Both the line containing "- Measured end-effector" and the line containing "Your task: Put" belong to the span. Output exactly that span from the listing below, and nothing outside it.

[Source material Boundary: Start]

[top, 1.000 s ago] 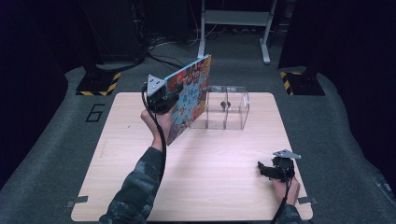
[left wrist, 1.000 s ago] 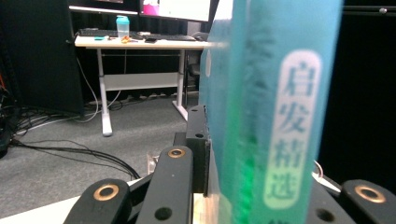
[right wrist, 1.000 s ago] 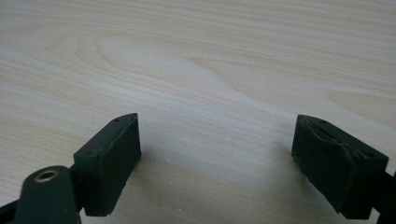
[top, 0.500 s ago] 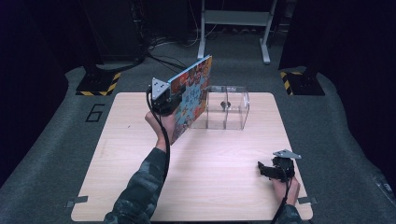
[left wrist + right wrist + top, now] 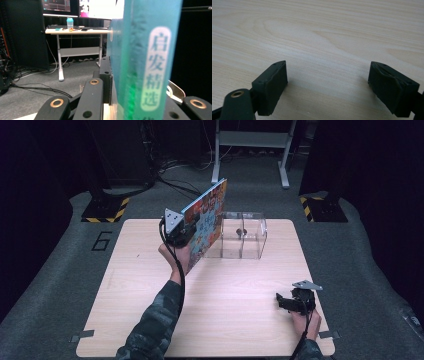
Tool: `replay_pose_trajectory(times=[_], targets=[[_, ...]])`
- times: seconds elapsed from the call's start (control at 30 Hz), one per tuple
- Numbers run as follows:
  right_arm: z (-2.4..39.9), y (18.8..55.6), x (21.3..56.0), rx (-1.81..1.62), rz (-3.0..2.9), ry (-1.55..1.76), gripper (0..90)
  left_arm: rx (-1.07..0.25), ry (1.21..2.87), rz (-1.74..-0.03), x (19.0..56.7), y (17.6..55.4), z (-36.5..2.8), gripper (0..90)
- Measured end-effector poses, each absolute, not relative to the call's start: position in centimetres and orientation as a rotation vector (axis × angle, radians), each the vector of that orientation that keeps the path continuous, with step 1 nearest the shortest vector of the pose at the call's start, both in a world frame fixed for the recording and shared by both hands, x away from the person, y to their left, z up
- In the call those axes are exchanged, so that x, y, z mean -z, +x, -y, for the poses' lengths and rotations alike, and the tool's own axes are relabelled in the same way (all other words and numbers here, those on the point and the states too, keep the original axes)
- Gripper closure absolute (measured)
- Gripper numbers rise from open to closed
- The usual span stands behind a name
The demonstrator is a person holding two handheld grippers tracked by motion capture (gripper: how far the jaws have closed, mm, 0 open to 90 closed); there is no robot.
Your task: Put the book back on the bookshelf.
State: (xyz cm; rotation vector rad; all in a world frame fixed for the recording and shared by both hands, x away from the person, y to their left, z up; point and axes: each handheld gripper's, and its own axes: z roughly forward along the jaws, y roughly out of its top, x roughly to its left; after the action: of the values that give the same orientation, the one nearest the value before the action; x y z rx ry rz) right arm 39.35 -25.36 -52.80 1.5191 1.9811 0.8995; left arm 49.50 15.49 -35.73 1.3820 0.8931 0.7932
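1. Since a second ago the book [image 5: 206, 222] has tilted a little more upright and edged toward the clear box [image 5: 241, 235]; my right gripper [image 5: 286, 302] has not moved.
2. My left gripper [image 5: 181, 231] is clamped on the book's lower left edge. In the left gripper view the teal spine [image 5: 150, 62] stands between the jaws, with white Chinese characters running down it.
3. The book is held in the air over the table [image 5: 150, 285], at about 11 o'clock from its centre. Its bright, busy cover faces right and down toward me, and its top corner leans toward 1 o'clock.
4. The box sits just beside the book on the 3 o'clock side, near the far edge. It looks divided into compartments, with a small dark thing [image 5: 239, 231] inside; I cannot tell what it is.
5. My right gripper rests near the table's 5 o'clock corner, jaws wide apart over bare wood, holding nothing.
6. I judge the step in hand is carrying the book to the box.
7. The next move calls for bringing the book fully upright, lining its edge up with a compartment and lowering it without knocking the box's wall.
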Motion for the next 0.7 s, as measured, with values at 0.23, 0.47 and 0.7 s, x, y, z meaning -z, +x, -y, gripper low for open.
replay_pose_trajectory(times=[0.23, 0.47, 0.7], targets=[[25.4, 39.4, 52.8, -0.899, -1.981, 1.515, 15.3, -0.805, 1.353, -0.901, 36.8, 49.5, -15.4, 80.4], [25.4, 39.3, 52.8, -0.899, -1.977, 1.514, 15.4, -0.794, 1.307, -0.925, 38.7, 49.7, -15.4, 80.3], [25.4, 39.3, 52.8, -0.898, -1.979, 1.511, 15.6, -0.791, 1.274, -0.935, 39.6, 49.7, -15.7, 80.0]])
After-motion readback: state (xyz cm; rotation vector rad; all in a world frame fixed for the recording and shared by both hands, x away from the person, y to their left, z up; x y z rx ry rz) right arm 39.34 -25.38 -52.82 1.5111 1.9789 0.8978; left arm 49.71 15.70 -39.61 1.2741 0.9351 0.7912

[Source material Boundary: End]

» **Expected output**:
- Measured end-effector poses, each absolute, not relative to the call's start: position in centimetres and orientation as a rotation vector (axis × angle, radians), each the vector of that orientation that keeps the path continuous, with step 1 nearest the shortest vector of the pose at the call's start, both in a world frame fixed for the recording and shared by both hands, x away from the person, y to their left, z up
- In the call those axes are exchanged, so that x, y, z mean -z, +x, -y, for the poses' lengths and rotations alike, and the tool's own axes are relabelled in the same way (all other words and numbers here, those on the point and the states too, keep the original axes)
- Gripper closure absolute (measured)
- Gripper numbers rise from open to closed
- The usual span stands behind a name
The demonstrator is a person holding two handheld grippers tracked by motion capture (gripper: how far the jaws have closed, mm, 0 open to 90 closed); there is no robot.
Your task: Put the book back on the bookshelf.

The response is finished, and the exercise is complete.